## Activity:
In the listing below, the answer starts at the line that has "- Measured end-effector" and stops after the line that has "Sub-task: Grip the"; please repeat that part exactly and nothing more.

--*--

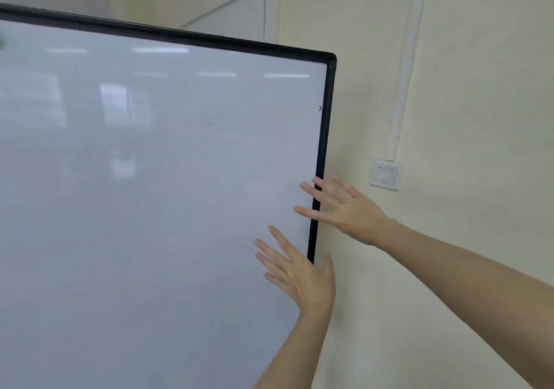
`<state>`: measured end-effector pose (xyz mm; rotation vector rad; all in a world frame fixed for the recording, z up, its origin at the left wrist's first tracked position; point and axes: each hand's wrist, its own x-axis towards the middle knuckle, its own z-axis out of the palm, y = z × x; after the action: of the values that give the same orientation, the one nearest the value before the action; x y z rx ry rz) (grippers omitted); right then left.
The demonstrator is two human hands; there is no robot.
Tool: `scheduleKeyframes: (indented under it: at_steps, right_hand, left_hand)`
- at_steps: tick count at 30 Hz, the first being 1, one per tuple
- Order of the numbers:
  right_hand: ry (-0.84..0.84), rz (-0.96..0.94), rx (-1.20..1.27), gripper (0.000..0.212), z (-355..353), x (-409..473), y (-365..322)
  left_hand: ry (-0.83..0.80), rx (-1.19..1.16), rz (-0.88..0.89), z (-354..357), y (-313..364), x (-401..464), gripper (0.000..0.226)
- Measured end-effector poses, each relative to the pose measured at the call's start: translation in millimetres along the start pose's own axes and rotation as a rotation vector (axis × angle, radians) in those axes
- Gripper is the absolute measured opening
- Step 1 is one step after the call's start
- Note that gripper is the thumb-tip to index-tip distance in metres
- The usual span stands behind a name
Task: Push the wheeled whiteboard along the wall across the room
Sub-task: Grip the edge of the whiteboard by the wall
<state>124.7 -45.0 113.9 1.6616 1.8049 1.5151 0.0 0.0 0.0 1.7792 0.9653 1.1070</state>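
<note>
— Nearest the camera?
— Left hand [302,274], fingers spread and flat, laid over the lower right part of the whiteboard [156,178], thumb by the black frame [325,136] edge. Gripping nothing.
— And a little above?
— Right hand [347,205], also splayed wide, reaching across the frame's right edge, fingertips [299,208] over the white panel. Hard to tell whether touching or just off it.
— Whereabouts of the whiteboard?
— Filling the left and middle of the view, tilted in the picture, glossy face reflecting ceiling lights, right edge just beside the cream wall [464,73]. Wheels out of view.
— Farther back?
— White wall switch [386,174] to the right of the hands, a white cable conduit [409,67] rising from it. Beyond the top corner, a pale door [236,13], blurred.
</note>
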Motion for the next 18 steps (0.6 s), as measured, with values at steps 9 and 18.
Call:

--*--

## Exercise result:
- Measured end-effector poses, each relative to the pose measured at the call's start: translation in millimetres along the start pose's own axes and rotation as a rotation vector (axis × angle, radians) in those axes
- Gripper is the absolute measured opening
- Step 1 is one step after the call's start
- Note that gripper is the thumb-tip to index-tip distance in metres
- The usual span stands behind a name
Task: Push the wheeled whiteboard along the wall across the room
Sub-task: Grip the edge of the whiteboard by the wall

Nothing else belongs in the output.